Article 23 paragraph 4 of the Patent Law specifies the following: “For the purpose of this Law, ‘a prior design’ refers to any design known to the public domestically and/or abroad before the filing date.” The definition of prior design is consistent with that of “prior art” in Article 22 paragraph 4 of the Patent Law.

With respect to priority rights, according to Article 11 of the Rules for the Implementation of the Patent Law, except for the circumstances provided for in Article 28 (determination of the date of filing) and Article 42 (the term of patent rights) of the 2008 Patent Law, “[t]he date of filing referred to in the Patent Law” means “the priority date where priority is claimed.” A priority right can be a foreign priority right or a domestic priority right, according to whether the first patent application is filed abroad or in China, respectively. China’s 1984 Patent Law only referred to foreign priority (Article 29 of the 1984 Patent Law). In 1992, the Patent Law was amended by adding the domestic priority of inventions and utility models (Article 29 of the 1992 Patent Law). In the fourth amendment to the Patent Law, the domestic priority of design patents was added.
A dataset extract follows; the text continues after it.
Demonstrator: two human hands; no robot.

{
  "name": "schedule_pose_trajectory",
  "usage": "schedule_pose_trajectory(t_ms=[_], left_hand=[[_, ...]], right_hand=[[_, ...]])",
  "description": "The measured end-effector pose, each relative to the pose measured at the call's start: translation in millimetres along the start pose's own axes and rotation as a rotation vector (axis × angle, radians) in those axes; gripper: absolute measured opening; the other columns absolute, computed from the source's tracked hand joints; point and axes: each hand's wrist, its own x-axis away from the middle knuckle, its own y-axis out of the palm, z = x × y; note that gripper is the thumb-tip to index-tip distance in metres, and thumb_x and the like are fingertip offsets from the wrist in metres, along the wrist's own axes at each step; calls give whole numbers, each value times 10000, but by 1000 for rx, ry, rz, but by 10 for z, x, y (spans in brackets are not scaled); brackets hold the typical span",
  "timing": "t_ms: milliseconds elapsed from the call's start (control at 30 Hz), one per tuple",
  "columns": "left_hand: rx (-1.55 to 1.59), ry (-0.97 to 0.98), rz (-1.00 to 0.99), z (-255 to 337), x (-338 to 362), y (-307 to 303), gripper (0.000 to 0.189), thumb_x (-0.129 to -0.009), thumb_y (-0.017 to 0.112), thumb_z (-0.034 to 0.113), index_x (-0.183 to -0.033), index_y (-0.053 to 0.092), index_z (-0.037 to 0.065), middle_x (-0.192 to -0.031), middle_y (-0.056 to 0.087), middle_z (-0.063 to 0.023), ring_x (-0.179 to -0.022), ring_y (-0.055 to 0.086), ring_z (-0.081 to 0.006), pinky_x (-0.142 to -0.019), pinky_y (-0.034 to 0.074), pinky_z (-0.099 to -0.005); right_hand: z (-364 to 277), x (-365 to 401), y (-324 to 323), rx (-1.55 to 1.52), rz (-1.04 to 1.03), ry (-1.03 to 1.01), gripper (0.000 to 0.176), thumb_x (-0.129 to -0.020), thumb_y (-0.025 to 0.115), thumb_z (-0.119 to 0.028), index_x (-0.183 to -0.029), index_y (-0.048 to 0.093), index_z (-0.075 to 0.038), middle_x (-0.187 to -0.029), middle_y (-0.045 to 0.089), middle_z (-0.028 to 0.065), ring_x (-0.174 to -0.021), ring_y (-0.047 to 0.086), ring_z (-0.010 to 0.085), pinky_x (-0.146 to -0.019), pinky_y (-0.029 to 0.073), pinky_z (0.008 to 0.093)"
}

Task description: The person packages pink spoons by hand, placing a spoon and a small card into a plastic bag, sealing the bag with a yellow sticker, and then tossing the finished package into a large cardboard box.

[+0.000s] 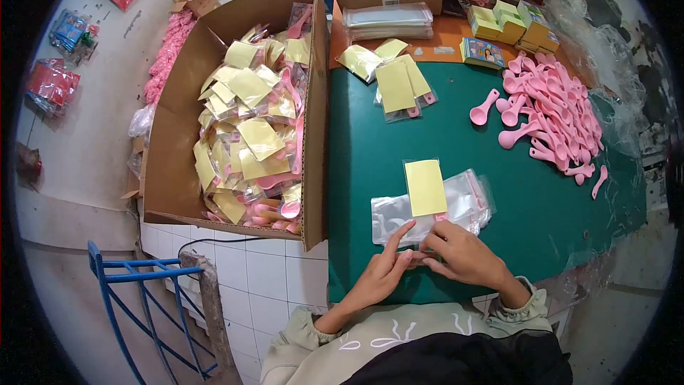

It is stipulated in Article 29 paragraph 2 of the Patent Law that priority may be enjoyed if a patent application for the same subject is filed with the patent administration department of the State Council within six months from the date of the first design patent application in China.

The determination of the filing date and priority date has an important impact on a court’s finding of whether a design patent meets the grant and confirmation conditions stipulated in the Patent Law and whether a prior design and prior design defense are established in civil patent infringement cases.